And anything on outlay and impact on the profitability, any sense on that?
Well, as I said, it will be a lower-margin business compared to our television thing. I don't think specific guidance we are giving right now on that. But we will be giving you overall guidance, as I mentioned, by the end of quarter 4 on the overall business, which will factor in this low-margin impact of the movie business.
Right. And last question on advertising, normally, you give a feel of the outlook. Now we have seen economy rebound far higher than initial expectation. Still, some sectors are lagging. For example, travel, hospitality, et cetera, are still lagging. So if you could give us some sense on that part of the lagging sectors. And overall, how are you getting the feel? Is this more of a temporary shoot up in the economy and that's why advertising -- or do you see FY '22, irrespective of the base, base is extremely favorable. But when you see on a 2-year basis, you see FY '22 being a extremely strong year in terms of advertising?
So, Abneesh, also, at the end of quarter 3, as is the festive quarter, so that part also plays a role in the growth that you've seen. As I said, we are near normalcy. We are not back to the normal situation. So quarter 4 should be better. And definitely, in FY '22, we'll see growth for the industry overall. But whether it will be back to the normal 10%, 11% number or not, it's still very hard to say. We are yet to see this quarter before we can guide for the next financial year fully.
The next question is from the line of Sanjesh Jain from ICICI Securities.
First on the core business, and the television advertisement side, how was been the mix between volume and value? Are we in terms of pricing per [indiscernible] in our core GEC portfolio back to pre-COVID level? Or we still have an headroom in terms growth pricing -- net growth in the advertisement?
Yes. Sanjesh, so compared to 1Q and 2Q, we are seeing significant improvement at both the places in pricing as well as inventory utilization. And it was a festive quarter, so -- I mean pricing was good. But that said, we continue to see possibility of improving prices further. Specifically 80% to 85% of [indiscernible] particular year comes primarily from prices because inventory are fixed.
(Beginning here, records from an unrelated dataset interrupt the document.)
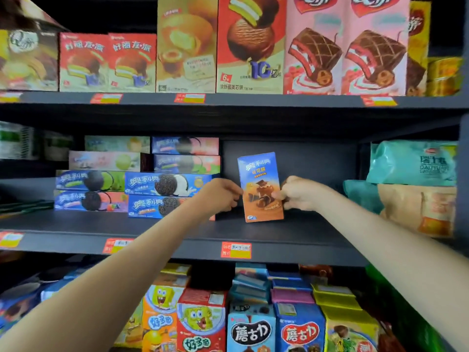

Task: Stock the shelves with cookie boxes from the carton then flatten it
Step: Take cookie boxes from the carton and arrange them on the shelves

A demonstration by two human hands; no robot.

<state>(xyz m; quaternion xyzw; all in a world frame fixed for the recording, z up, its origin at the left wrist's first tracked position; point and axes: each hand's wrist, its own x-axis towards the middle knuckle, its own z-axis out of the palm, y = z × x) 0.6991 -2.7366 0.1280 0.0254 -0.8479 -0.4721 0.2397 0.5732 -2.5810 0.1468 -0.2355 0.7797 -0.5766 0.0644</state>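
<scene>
A blue and orange cookie box stands upright on the dark middle shelf, leaning slightly to the left. My left hand grips its left edge. My right hand pinches its right edge, thumb on the front. Both arms reach in from below. The carton is out of view.
Stacks of blue Oreo boxes lie flat just left of the held box. Green and tan bags fill the shelf's right end. Bare shelf lies between box and bags. Tall cake boxes line the shelf above; snack boxes crowd the one below.
</scene>
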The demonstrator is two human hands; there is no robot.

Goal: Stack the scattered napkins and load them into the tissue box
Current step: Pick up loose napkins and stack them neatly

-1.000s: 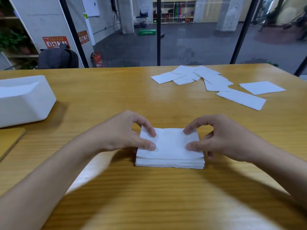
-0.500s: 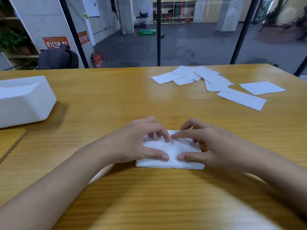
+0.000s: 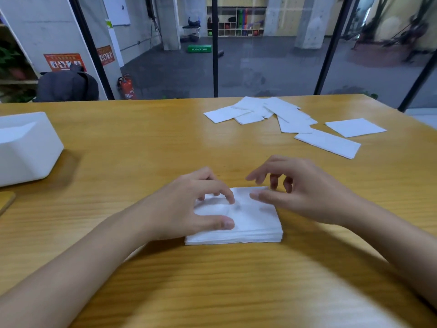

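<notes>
A stack (image 3: 255,223) of napkins lies on the table (image 3: 142,138) dead ahead at 12 o'clock, nearest the person; the left hand (image 3: 189,204) arches over its 9 o'clock side, thumb and fingertips resting on the top sheet, gripping nothing; the right hand (image 3: 309,192) hovers at its 2 o'clock corner, fingers loosely curled, empty; farther off, the box (image 3: 23,147) sits at 10 o'clock; loose napkins (image 3: 283,114) lie scattered at 1 o'clock.

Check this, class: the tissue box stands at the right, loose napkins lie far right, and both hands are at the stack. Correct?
No: the head view shows the tissue box at the left. Loose napkins lie far right; left hand and right hand are at the stack.
</notes>
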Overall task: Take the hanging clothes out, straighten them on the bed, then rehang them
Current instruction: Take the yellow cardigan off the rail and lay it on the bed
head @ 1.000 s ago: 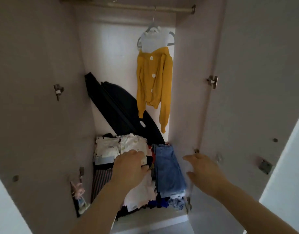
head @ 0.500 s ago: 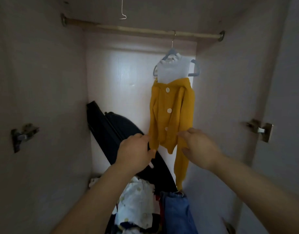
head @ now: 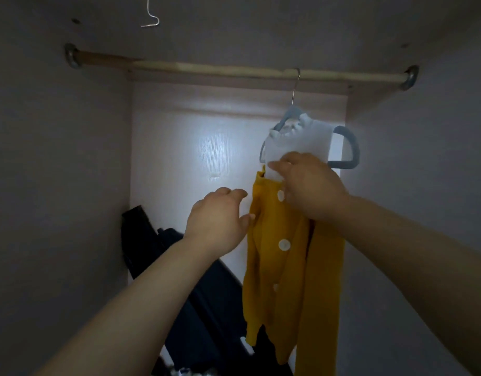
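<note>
Yellow cardigan with white top, on blue hanger hooked over wardrobe rod: take-out step beginning; your left hand loosely curled, empty, beside it, right hand over the collar, grip unclear; next, unhook hanger.

I am finding no writing, label, brand, number or sign that can be read. I am seeing none on the yellow cardigan, the white top, the blue hanger or the wardrobe wall.
</note>
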A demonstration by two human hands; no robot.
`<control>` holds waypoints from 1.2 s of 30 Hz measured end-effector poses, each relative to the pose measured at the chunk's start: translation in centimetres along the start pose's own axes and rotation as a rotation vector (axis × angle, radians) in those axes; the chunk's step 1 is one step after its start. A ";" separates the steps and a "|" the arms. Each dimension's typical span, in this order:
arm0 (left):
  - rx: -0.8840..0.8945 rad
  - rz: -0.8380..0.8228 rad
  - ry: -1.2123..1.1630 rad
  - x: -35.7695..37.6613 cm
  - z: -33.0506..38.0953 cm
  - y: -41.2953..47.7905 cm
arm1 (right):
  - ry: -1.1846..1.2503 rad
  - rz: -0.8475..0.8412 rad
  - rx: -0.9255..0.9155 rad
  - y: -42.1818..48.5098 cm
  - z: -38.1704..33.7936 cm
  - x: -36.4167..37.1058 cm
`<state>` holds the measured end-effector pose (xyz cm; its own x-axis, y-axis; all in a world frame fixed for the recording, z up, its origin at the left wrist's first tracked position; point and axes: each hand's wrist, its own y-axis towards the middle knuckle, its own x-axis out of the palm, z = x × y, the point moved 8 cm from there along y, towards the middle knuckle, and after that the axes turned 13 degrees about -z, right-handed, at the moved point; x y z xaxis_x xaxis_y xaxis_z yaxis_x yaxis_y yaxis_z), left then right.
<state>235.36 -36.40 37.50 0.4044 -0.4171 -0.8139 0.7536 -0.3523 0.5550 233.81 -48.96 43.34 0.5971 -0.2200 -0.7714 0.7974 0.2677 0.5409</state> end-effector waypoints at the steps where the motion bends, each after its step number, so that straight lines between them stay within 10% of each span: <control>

So sales from the impact of COVID, we typically run at 90% to 95% on all the key channel during prime time. So largely, our growth is always driven by pricing. And in the coming years, well, Punit is saying that we'll -- the industry and us will most likely have a very strong growth, that will be largely driven by pricing again.
So are we back to pre-COVID level as in are we back to last year pricing? Or there's still a gap between the -- last year pricing to this year pricing?
Yes, there is -- depending upon channel to channel, but yes, pretty much close to that. Or some of the channels, it would higher that than; some of the channels, lower than that. Also, viewership has a role to play in what exact price you get. But it is in that ballpark
Got it. Got it. Second, on the ZEE5 portfolio, now that we are one of the probably leading OTT player in terms of releasing original content, which Punit rightly highlighted. You have released more than 200 originals. But in terms of subscriber addition or a movement from MAU to DAU, it still looks like we are lagging in terms of converting the monthly active users to daily active users. And in terms of revenue growth again, considering that there is a revival in the advertisement, I think, on the digital side, we also got the advertising revenue date. The quarter-over-quarter growth still does not look that exciting in the ZEE5.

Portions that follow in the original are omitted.